With Democrats in congressional power, are leftists feeling suddenly empowered to express formerly taboo views? First came a column in the Los Angeles Times arguing we have overreacted to 9-11. Now comes Washington Post columnist William Arkin to express contempt for our troops and question how much we really owe them after all.
Excerpts from The Troops Also Need to Support the American People:
- "I've been mulling over an NBC Nightly News report from Iraq last Friday in which a number of soldiers expressed frustration with opposition to war in the United States. I'm all for everyone expressing their opinion, even those who wear the uniform of the United States Army. But I also hope that military commanders took the soldiers aside after the story and explained to them why it wasn't for them to disapprove of the American people."

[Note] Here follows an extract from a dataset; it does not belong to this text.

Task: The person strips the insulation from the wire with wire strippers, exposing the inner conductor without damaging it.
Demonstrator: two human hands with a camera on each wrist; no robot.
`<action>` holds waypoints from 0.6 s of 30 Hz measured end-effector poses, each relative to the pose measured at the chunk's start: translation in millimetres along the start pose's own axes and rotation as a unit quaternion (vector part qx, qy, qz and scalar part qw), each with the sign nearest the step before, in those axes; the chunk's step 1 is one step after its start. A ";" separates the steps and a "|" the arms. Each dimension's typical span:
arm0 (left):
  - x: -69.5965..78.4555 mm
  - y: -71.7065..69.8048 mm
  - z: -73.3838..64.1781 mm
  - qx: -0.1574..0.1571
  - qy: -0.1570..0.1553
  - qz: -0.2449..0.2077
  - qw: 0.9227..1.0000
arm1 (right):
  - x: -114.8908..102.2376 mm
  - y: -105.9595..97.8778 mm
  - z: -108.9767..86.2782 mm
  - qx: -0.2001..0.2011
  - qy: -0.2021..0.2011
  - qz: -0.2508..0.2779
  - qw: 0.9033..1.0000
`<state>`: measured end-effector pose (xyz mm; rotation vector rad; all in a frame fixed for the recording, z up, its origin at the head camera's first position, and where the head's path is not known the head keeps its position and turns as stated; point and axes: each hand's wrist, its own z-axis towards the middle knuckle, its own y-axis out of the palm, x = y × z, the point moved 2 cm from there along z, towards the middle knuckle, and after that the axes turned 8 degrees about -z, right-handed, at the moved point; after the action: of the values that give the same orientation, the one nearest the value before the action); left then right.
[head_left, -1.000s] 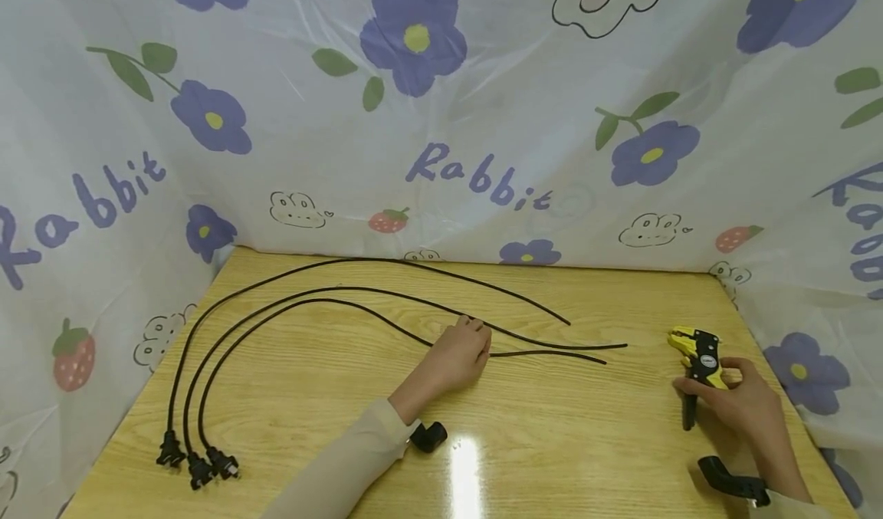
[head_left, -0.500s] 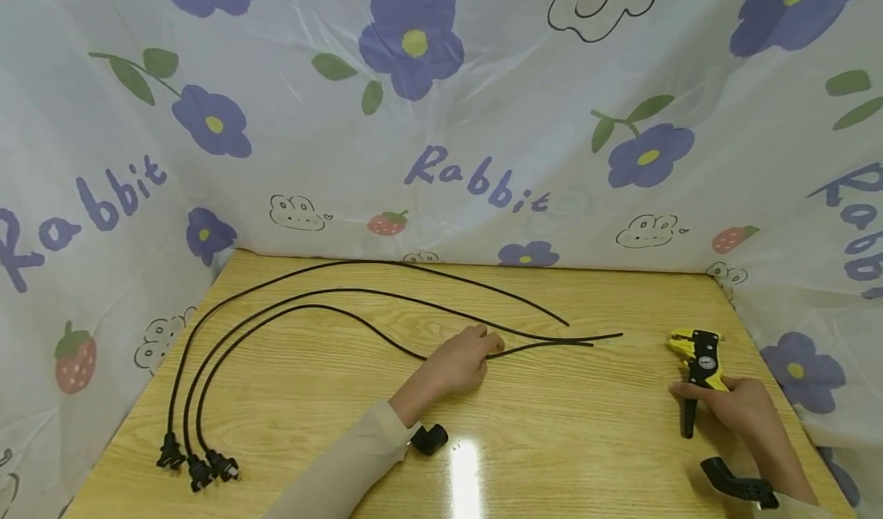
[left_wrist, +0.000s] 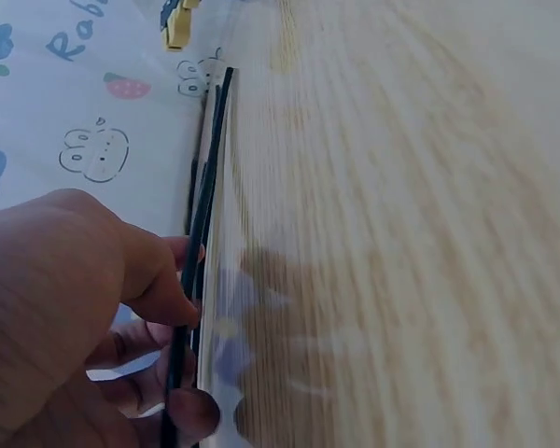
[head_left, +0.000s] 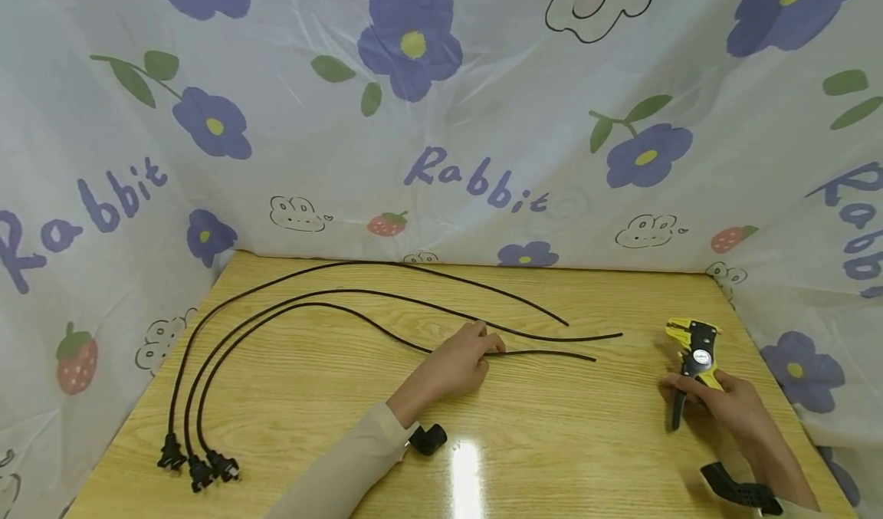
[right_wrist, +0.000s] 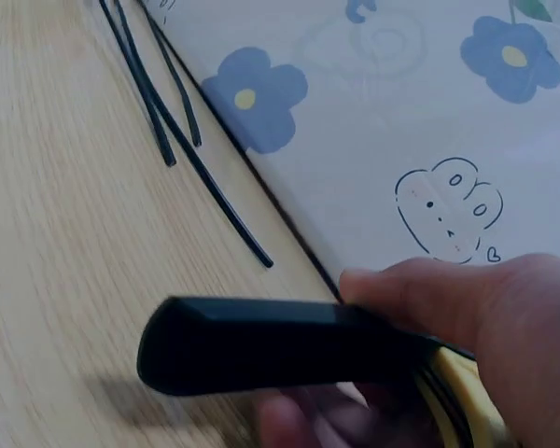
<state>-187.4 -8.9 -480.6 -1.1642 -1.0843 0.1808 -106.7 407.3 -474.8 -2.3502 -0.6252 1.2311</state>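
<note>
In the head view my left hand [head_left: 455, 362] pinches the nearest black power cord [head_left: 545, 352] partway along, its free end pointing right. The left wrist view shows this cord [left_wrist: 203, 210] running between thumb and fingers. On the right, my right hand [head_left: 734, 408] grips a yellow-and-black wire stripper [head_left: 700, 356] by its handles, its yellow head toward the back. From the right wrist, the stripper's black handle [right_wrist: 252, 345] fills the foreground. Beyond the left hand lie the middle cord [head_left: 407, 296] and the farthest cord [head_left: 476, 282].
Black plugs [head_left: 200, 471] on the cords cluster at the front left of the wooden table [head_left: 552, 442]. A floral curtain [head_left: 331, 159] borders the table at the back and both sides. Light glares off the table's front middle.
The near cord's free end has swung toward the back, then forward again. The middle cord's end has shifted slightly back. My right hand has tilted the wire stripper, its handle swinging left.
</note>
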 end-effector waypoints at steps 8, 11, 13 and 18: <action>0.1 -0.1 -2.3 0.025 0.005 -0.036 0.999 | -8.2 11.8 -2.5 -0.091 -0.113 0.137 0.980; 0.8 -1.7 -3.5 0.049 0.009 -0.038 0.998 | -11.4 15.0 -4.5 -0.112 -0.143 0.159 0.970; 1.0 -3.0 -3.9 0.064 0.012 -0.036 0.997 | -13.9 17.0 -6.2 -0.119 -0.164 0.169 0.964; 1.7 -6.6 -4.3 0.092 0.015 -0.036 0.995 | -23.3 21.5 -10.1 -0.104 -0.206 0.162 0.960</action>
<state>-185.9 -13.5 -474.2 -0.9598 -1.0579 0.2018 -106.0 375.2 -466.1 -2.4497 -0.5274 1.9184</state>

- "These soldiers should be grateful that the American public, which by all polls overwhelmingly disapproves of the Iraq war and the President's handling of it, do still offer their support to them, and their respect."
- "Through every Abu Ghraib and Haditha, through every rape and murder, the American public has indulged those in uniform, accepting that the incidents were the product of bad apples or even of some administration or command order."
- "We pay the soldiers a decent wage, take care of their families, provide them with housing and medical care and vast social support systems and ship obscene amenities into the war zone for them, we support them in every possible way, and their attitude is that we should in addition roll over and play dead, defer to the military and the generals and let them fight their war, and give up our rights and responsibilities to speak up because they are above society?"
- DEFIBRILLATOR ALERT: "The recent NBC report is just an ugly reminder of the price we pay for a mercenary - oops sorry, volunteer - force that thinks it is doing the dirty work. The notion of dirty work is that, like laundry, it is something that has to be done but no one else wants to do it. But Iraq is not dirty work: it is not some necessary endeavor; the people just don't believe that anymore."
- "They are young and naïve and are frustrated with their own lack of progress and the never changing situation in Iraq. Cut off from society and constantly told that everyone supports them, no wonder the debate back home confuses them."
- "America needs to ponder what it is we really owe those in uniform."
Don't think the Washington Post didn't know what they were getting when they hired Arkin to write a column. Arkin is a man who once wrote a book divulging the secret locations of nuclear bases around the world.